Philipp Wilhelm served as a general in the campaigns against France and was promoted in 1697 to Inspector-General of the artillery. His half-brother, Prince Elector Friedrich III (later King Frederick I of Prussia), also gave him the proprietorship of several regiments. During his time as governor of Magdeburg, he was raised by the University of Halle (Saale) to the post of "Rector magnificentissimus”.

Philip's Berlin residence, the Margrave Weilersche Palace, was later used by Kaiser Wilhelm I. He was buried in the Berlin Cathedral, where most of the senior members of the House of Hohenzollern are buried.

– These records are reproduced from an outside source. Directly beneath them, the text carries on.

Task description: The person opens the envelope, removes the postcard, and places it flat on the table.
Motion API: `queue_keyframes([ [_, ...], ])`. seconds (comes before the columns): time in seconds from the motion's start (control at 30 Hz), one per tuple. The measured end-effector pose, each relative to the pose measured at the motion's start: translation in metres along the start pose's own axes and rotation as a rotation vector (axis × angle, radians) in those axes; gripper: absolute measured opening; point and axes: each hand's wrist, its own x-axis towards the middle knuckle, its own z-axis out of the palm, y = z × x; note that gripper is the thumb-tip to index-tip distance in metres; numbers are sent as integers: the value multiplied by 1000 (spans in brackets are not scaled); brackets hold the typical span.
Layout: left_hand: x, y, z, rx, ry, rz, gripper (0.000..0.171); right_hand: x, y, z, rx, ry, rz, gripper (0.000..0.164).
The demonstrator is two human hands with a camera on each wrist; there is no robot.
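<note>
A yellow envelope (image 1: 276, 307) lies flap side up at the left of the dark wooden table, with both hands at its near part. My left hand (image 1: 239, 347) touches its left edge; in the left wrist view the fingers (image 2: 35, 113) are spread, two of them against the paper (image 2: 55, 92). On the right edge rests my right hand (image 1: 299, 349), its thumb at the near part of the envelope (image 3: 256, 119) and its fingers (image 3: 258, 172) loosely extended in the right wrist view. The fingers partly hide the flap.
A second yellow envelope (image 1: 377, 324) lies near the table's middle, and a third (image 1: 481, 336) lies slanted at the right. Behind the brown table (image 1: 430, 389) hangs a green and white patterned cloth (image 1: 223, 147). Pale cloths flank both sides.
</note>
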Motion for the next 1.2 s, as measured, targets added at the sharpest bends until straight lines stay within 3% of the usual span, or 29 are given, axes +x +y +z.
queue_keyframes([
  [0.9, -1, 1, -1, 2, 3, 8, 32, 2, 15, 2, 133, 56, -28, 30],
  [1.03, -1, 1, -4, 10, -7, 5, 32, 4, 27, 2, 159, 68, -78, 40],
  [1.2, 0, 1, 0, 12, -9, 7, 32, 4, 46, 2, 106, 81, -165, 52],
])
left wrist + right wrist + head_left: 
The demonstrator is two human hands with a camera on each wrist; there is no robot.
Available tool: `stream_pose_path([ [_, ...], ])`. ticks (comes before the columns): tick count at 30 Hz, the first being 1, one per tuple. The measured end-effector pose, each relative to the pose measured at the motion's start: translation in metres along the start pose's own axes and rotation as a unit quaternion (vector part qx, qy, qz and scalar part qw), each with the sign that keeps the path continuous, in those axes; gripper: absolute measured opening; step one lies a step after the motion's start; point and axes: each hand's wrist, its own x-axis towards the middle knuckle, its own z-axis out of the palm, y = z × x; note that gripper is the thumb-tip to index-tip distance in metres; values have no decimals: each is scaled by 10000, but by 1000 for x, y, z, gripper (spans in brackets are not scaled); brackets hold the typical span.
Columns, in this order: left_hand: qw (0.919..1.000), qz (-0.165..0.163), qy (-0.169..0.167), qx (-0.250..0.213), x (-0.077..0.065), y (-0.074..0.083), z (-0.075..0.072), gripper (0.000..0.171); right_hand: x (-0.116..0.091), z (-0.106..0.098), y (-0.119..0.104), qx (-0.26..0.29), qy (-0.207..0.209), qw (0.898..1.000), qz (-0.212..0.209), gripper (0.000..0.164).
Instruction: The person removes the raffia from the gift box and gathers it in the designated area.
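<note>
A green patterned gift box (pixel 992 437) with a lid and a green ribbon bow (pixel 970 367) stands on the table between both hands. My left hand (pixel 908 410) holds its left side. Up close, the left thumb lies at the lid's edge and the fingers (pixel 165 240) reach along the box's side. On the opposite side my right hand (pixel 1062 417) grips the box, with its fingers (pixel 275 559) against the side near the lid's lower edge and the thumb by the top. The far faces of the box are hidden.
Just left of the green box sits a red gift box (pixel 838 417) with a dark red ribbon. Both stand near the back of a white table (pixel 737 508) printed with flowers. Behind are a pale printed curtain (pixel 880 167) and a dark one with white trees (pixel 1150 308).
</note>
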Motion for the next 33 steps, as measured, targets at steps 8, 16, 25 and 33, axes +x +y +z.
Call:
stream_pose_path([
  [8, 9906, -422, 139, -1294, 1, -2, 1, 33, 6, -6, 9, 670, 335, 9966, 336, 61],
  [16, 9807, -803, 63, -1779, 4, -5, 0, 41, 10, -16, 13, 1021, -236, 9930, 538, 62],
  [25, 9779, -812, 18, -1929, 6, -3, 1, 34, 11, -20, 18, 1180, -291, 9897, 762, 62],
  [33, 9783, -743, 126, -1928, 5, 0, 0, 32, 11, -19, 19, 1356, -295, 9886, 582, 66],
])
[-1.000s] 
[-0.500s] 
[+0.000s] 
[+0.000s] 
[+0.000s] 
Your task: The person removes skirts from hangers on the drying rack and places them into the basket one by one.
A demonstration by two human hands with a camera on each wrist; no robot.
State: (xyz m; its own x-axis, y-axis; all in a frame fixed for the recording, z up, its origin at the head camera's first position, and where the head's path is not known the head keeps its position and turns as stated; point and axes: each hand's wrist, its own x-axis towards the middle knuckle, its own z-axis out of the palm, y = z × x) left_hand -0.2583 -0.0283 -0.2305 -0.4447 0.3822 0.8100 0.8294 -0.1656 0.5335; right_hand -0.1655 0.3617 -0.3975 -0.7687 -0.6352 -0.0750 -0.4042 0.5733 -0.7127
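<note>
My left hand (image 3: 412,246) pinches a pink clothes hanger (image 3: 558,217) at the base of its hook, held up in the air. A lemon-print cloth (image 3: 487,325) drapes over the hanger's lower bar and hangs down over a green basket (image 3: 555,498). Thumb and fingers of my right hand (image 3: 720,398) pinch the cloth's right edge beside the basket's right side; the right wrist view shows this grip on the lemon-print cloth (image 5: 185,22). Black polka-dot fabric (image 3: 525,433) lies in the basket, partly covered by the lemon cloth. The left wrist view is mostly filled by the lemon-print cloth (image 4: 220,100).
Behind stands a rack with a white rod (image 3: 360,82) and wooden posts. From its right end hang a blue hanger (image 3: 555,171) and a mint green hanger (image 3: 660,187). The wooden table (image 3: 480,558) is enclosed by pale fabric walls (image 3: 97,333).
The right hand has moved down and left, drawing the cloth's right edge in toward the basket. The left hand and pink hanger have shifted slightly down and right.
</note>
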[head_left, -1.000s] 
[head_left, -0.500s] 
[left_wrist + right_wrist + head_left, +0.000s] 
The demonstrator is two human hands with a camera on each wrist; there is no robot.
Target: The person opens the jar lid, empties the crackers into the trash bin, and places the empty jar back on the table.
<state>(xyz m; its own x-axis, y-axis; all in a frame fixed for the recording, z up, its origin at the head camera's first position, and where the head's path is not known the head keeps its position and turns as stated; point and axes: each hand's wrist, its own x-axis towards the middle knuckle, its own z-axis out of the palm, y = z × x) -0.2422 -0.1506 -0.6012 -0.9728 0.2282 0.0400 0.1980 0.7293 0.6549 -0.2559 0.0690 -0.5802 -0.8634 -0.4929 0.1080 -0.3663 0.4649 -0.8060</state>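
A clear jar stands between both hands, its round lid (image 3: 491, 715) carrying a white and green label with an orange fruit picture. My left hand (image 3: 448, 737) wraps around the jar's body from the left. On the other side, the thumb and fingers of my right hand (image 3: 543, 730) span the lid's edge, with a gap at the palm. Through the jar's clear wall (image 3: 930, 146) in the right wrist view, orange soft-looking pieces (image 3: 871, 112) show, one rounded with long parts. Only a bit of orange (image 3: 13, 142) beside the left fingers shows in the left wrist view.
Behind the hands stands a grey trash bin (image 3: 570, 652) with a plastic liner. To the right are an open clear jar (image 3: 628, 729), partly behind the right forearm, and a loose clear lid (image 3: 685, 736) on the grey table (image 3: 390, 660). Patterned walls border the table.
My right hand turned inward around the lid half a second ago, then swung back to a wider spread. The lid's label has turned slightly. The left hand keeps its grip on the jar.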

Since Philip's eldest son, Frederick William, was a minor at his death, the King of Prussia (Frederick I and Frederick William I) took over guardianship. With the death of his granddaughter, Anna Elisabeth Luise, the collateral line of Brandenburg-Schwedt became extinct in 1820.

== Issue ==
- Frederick William, Margrave of Brandenburg-Schwedt (1700–1771); married in 1734 Princess Sophia Dorothea of Prussia (1719–1765).
- Margravine Friederike Dorothea Henriette of Brandenburg-Schwedt (24 February 1700 – 7 February 1701) died in infancy.
- Margravine Henrietta Maria of Brandenburg-Schwedt (1702–1782); married in 1716 Hereditary Prince Frederick Louis of Württemberg (1698–1731).
- George William of Brandenburg-Schwedt (10 May 1704 - 26 March 1704) died in infancy.
- Frederick Henry, Margrave of Brandenburg-Schwedt (1709–1788); married in 1739 Princess Leopoldine Marie of Anhalt-Dessau (1716–1782).
- Margravine Charlotte of Brandenburg-Schwedt (1 May 1710 – 4 May 1712) died young.